J’ai été trompé ! Quand je suis venu Rue de Solférino pour adhérer, en 1993, il y avait des banderoles RPR partout ! Très vite des militants socialistes m’ont accueilli, déguisés en Louise Yvonne Casetta et Alain Juppé, avec des verres de Pastis® pur à la main : je me suis senti en confiance ! De-ci, de-là, au cours de nombreux meetings, j’avais bien remarqué que l’Internationale était reprise en chœur, mais je croyais à une grosse blague... et puis avec tout ces Pastis®...
Quand j’ai dessaoulé, en 2007, j’ai réalisé l’ampleur de la tromperie...
« Je pense aujourd’hui que c’est le PS qui a trahi les convictions qui avaient justifié mon adhésion.
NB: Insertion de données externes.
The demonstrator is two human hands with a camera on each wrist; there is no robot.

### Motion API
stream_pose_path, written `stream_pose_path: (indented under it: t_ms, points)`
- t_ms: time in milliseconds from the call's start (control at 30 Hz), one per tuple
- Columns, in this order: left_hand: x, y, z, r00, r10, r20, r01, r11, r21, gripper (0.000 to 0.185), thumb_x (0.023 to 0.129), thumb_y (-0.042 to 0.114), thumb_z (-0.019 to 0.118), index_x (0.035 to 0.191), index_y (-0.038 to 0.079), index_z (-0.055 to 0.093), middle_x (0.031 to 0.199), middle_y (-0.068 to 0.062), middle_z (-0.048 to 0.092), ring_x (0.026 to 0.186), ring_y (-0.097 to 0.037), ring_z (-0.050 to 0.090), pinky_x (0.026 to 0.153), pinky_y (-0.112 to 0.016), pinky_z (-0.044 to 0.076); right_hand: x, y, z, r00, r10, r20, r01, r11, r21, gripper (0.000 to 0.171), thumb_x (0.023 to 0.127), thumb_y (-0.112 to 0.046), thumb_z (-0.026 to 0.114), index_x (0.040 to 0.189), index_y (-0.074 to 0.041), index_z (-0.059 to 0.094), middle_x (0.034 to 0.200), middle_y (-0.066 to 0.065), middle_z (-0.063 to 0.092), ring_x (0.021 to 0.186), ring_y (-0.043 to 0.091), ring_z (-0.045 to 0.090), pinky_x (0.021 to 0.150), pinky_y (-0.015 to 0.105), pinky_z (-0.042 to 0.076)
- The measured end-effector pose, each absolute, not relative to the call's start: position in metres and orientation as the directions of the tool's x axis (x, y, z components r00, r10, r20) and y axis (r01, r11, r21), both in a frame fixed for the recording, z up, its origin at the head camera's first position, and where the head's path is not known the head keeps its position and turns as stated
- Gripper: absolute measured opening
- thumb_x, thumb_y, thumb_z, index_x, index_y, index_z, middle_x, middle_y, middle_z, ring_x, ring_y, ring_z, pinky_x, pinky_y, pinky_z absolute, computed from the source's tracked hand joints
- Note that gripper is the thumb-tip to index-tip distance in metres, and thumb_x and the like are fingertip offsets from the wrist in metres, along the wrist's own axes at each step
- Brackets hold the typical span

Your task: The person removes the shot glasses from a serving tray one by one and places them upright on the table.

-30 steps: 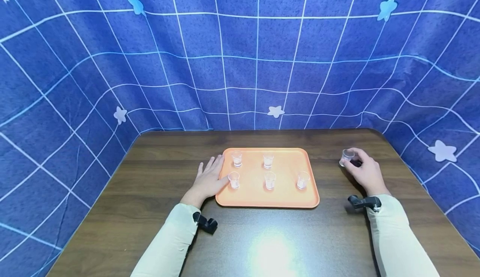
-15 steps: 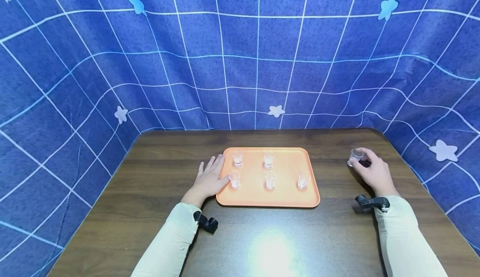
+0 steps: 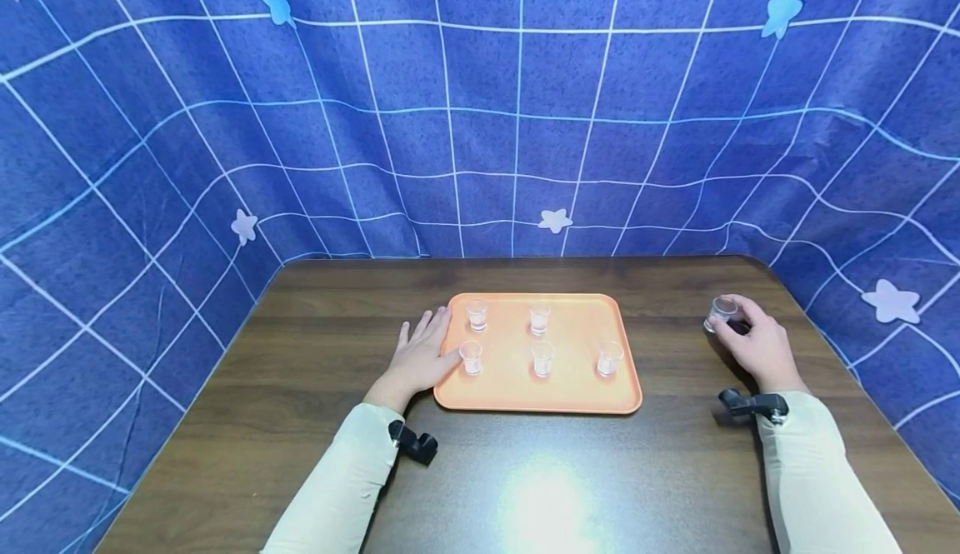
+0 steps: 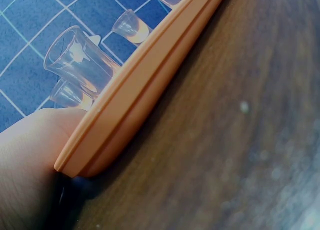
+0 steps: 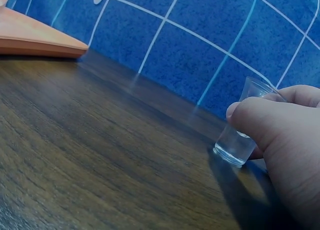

J’avais adhéré à un parti progressiste qui abhorrait le culte de la personnalité. En se donnant à Ségolène Royal, le PS a trahi son histoire et ses valeurs. »
Je ne retrouve pas du tout du tout la même ambiance à l’UMP : comme Laure Manaudou et des millions de braves patriotes, je vis une idylle.